Problem requirements: Your copy runs from the line containing "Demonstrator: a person" through the last line of the listing, both included. Restate those lines word for word and leave out pictures.

Data excerpt:

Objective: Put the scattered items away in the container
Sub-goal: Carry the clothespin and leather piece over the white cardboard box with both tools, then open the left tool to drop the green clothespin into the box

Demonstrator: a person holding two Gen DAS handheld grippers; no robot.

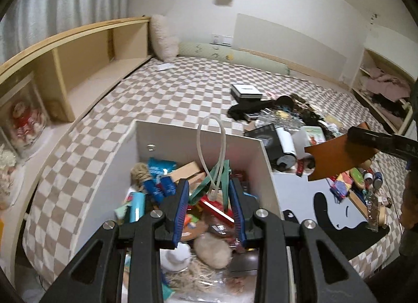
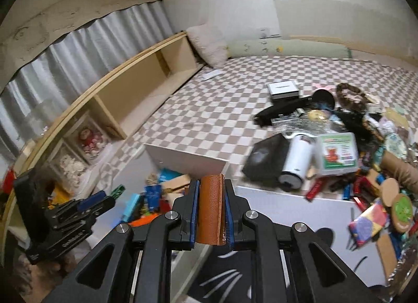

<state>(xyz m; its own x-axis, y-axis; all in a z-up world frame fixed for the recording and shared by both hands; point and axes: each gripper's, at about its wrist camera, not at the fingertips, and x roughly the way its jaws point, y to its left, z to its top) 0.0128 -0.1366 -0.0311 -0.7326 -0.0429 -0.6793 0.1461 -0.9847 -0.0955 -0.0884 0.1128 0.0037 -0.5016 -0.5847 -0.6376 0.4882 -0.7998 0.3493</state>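
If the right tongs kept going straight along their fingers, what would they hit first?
Probably the far wall of the white storage box, or the clutter inside it. The right tongs, clamped on a brown leather piece, point over its open top; depth is unclear.

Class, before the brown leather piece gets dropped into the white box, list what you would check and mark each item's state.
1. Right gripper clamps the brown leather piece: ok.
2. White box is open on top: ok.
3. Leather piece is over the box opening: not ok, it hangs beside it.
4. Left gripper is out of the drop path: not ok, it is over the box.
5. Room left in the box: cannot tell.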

Solution to this problem:
Demonstrator: a person holding two Gen DAS handheld grippers; no robot.


<state>(xyz m; its own x-axis, y-axis; all in a z-up world frame fixed for the recording and shared by both hands; point and axes: each gripper's, at about its wrist camera, not at the fingertips, and x roughly the way its jaws point, y to its left, z to its top) 0.0128 -0.1366 -0.0311 -0.7326 -0.0429 -0.6793 0.1461 -0.9847 -0.0955 -0.0884 0.1128 0.0037 -0.5016 -0.5847 -0.6376 0.4882 -0.7998 0.3493</state>
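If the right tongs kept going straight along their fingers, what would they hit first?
Probably the far wall of the white storage box, or the clutter inside it. The right tongs, clamped on a brown leather piece, point over its open top; depth is unclear.

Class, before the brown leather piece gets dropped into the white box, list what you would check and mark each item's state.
1. Right gripper clamps the brown leather piece: ok.
2. White box is open on top: ok.
3. Leather piece is over the box opening: not ok, it hangs beside it.
4. Left gripper is out of the drop path: not ok, it is over the box.
5. Room left in the box: cannot tell.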

No further output is required, since the answer is complete.